TLW (Truncated Levy Walk) Mobility Model
We report that
human walks performed in outdoor settings of tens of kilometers resemble a
truncated form of Levy walks commonly observed in animals such as monkeys, birds and jackals. Our study is based on about one thousand hours of GPS traces involving over 100 volunteers in various outdoor settings including two different university campuses, a metropolitan area, a theme park and a state fair. We show that many statistical features of human walks follow truncated power-law, showing evidence of scale-freedom and do not conform to the central limit theorem. These traits are similar to those of Levy walks. None of commonly used mobility models for mobile networks captures these properties. Based on these findings, we construct a
Truncated Levy Walk (TLW) mobility model which is versatile enough in emulating diverse statistical patterns of human walks observed in our traces [Chaintreau 06]. The model is also used to recreate
similar inter-contact time distributions which show dichotomy observed in previous human mobility studies [Karagiannis 06]. Our network simulation indicates that the Levy walk features are important in characterizing the performance of mobile network routing performance.
Positioning
Our
TLW model is a
random equivalent mobility model for human walks. We say it is
equivalent model since it can describe some important characteristics of human walks e.g. flight length, pause time and inter-contact time (ICT) even though our model is a type of random models.
Trace data gathering
We gather almost 200 real daily human trace data of 100 volunteers from 5 different sites (2006~2008). The sites include two university campuses (NCSU and KAIST), New York City, Disney World (Florida, US), and North Carolina state fair which is like a small theme park. Garmin GPS 60CSx handheld receivers are used for data collection which are WAAS (Wide Area Augmentation System) capable with a position accuracy of better than three meters 95 percent of the time, in North America. The GPS receivers take reading of their current positions at every 10 seconds and record them into a daily track log. We extract flight length and pause time data from the collected data.

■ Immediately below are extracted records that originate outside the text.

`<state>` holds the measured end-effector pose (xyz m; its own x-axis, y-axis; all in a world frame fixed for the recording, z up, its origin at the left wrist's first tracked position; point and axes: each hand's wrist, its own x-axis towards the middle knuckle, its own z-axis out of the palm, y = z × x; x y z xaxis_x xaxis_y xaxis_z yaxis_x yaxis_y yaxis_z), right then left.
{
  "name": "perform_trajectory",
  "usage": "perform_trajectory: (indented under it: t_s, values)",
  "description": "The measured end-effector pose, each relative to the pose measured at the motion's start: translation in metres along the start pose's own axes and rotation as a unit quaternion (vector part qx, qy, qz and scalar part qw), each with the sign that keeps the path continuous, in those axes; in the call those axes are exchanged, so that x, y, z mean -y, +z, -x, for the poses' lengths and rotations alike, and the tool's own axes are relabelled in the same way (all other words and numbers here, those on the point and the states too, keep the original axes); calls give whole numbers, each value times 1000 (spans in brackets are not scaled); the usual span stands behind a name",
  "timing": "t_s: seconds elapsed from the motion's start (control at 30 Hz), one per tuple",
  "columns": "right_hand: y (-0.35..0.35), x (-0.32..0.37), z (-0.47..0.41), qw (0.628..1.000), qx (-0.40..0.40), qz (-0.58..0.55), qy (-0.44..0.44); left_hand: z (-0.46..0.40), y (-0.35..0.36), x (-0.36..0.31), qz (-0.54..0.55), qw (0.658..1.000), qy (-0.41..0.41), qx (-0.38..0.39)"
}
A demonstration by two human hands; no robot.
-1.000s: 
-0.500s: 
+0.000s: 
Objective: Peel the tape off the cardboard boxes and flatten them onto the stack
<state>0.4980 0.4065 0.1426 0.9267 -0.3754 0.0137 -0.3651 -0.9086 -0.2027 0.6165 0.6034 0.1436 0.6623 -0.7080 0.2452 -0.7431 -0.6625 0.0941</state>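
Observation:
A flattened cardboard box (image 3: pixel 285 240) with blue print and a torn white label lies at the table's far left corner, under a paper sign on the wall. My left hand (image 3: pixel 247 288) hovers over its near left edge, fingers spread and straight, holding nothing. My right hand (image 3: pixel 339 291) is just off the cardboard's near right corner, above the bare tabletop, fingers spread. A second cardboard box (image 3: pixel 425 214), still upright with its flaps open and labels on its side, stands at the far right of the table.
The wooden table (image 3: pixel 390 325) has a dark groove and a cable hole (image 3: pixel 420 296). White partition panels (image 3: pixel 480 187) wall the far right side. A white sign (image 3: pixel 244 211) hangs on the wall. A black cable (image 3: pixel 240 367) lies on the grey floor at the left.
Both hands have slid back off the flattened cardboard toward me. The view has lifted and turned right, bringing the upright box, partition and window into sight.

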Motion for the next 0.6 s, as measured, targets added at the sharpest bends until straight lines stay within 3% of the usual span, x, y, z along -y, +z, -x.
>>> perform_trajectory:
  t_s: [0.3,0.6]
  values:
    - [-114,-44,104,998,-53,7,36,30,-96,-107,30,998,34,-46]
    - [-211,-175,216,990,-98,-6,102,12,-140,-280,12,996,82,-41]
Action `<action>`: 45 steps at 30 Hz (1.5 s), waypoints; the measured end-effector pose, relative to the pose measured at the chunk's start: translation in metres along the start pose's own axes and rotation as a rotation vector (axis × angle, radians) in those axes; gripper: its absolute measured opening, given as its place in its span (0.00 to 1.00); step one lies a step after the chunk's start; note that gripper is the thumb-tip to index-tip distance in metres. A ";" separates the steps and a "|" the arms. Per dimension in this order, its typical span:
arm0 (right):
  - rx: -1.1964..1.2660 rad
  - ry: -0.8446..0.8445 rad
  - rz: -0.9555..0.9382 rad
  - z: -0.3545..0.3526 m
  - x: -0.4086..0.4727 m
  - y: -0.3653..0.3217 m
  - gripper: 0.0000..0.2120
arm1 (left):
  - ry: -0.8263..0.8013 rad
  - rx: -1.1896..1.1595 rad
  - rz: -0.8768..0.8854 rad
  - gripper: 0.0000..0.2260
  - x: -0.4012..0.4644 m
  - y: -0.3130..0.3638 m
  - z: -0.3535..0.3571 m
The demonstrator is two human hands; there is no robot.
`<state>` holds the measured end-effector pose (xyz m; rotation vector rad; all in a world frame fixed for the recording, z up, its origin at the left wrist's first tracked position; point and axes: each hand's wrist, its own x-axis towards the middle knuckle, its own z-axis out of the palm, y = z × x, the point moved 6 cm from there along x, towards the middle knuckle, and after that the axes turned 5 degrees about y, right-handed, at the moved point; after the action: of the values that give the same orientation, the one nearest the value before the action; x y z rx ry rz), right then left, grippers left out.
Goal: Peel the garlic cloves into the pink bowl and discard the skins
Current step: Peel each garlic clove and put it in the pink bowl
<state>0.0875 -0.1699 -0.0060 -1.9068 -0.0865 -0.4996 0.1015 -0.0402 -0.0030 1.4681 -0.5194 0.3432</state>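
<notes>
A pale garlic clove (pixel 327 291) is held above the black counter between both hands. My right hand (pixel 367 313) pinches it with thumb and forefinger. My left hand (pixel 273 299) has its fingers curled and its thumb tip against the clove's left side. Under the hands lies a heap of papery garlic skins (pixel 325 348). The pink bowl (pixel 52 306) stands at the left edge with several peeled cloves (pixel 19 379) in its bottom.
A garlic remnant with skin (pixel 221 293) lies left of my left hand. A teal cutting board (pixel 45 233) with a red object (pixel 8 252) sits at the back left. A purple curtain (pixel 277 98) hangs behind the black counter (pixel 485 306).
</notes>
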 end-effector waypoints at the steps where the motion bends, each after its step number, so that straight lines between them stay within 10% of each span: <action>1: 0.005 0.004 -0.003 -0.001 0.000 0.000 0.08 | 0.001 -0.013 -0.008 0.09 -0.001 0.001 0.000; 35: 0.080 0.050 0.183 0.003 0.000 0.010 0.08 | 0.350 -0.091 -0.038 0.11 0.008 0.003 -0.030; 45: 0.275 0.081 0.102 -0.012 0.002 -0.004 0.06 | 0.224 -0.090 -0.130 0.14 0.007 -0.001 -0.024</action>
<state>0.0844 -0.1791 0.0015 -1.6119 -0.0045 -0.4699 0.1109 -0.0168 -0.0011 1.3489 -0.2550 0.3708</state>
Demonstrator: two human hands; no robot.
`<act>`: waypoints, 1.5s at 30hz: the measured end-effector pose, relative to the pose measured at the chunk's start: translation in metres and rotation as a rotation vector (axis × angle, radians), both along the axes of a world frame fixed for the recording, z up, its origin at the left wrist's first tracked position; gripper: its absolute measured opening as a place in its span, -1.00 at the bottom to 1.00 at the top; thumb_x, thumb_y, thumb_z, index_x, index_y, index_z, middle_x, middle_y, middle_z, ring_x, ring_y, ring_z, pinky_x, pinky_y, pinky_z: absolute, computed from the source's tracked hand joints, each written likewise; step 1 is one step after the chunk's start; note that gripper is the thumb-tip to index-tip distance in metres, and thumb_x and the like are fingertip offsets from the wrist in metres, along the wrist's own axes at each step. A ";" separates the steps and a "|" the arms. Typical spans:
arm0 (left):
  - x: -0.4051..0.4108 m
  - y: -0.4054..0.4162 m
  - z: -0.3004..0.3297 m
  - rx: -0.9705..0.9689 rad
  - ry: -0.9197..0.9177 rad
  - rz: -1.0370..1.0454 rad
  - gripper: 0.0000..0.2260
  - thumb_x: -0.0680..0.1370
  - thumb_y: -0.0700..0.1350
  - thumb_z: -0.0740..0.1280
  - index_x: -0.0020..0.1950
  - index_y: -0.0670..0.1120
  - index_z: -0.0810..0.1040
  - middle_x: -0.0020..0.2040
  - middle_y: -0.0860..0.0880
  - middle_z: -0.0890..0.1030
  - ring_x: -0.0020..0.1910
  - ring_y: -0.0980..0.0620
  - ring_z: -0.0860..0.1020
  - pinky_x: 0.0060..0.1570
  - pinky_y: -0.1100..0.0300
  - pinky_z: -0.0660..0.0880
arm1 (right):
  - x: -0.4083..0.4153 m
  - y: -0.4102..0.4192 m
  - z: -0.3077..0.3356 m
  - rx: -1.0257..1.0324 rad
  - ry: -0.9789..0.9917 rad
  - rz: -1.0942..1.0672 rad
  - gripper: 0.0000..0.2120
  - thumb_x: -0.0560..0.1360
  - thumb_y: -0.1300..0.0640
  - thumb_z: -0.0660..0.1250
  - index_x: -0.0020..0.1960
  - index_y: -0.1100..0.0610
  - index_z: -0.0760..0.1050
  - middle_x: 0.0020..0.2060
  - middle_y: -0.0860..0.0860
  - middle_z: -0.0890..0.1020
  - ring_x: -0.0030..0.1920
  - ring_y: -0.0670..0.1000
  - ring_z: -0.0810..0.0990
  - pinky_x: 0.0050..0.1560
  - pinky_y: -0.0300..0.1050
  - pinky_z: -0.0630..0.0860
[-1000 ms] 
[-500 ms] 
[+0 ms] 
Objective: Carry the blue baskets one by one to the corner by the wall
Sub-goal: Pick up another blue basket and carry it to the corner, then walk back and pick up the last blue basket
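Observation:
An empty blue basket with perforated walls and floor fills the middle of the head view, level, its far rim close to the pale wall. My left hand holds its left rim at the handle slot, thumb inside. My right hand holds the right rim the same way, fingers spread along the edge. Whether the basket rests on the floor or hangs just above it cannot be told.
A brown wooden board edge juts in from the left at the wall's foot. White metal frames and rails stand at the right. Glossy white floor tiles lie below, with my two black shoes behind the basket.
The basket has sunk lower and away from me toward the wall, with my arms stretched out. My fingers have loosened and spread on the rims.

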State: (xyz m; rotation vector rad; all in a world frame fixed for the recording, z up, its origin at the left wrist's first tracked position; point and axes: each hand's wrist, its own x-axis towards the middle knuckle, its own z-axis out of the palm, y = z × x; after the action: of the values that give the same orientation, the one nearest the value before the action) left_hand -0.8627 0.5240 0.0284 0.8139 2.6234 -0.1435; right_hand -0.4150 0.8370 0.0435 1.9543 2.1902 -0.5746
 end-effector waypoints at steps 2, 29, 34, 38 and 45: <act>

Figure. Sample traces gathered in Disney world
Data analysis method
We use
MLE (Maximum Likelihood Estimation) and
Akaike test to fit flight length and pause time data. The following figures show the flight length and pause time distributions follow truncated forms of Levy distribution. For detailed information on MLE, Akaike test and the analysis results, please refer to
Analysis method.
Figure. Flight lengths and pause times can be best described by truncated Pareto distributions
We consider that a participant has a
pause if the distance that he has moved during a 30 second period is less than
r meters. A
flight is defined to be a longest straight line trip from one location to another that a mobile user makes without a directional change or pause. But it is not straightforward to extract flight information from a trace because people hardly move in a straight line. Combined with GPS errors, this human “errors” make it difficult to analyze flight data. To reduce noise due to these factors, we use three different methods, namely
rectangular, angle and
pause-based models. For the definitions of each model, refer to our paper, [Rhee 08]. The above figures come from 30-degree angle model.
Characteristics of Human walks
Heavy tailed flight lengths and pause times
The flight length and pause time distributions of human walks follow truncated power law distributions. For the fight length distribution, first we show a visual evidence of Levy walk patterns. The following figures show typical trace patterns generated by Levy walk and sample traces measured in our five sites. Levy walks consist of many short flights and exceptionally long flights that eliminate the effect of such short flights. All the figures below show such characteristics.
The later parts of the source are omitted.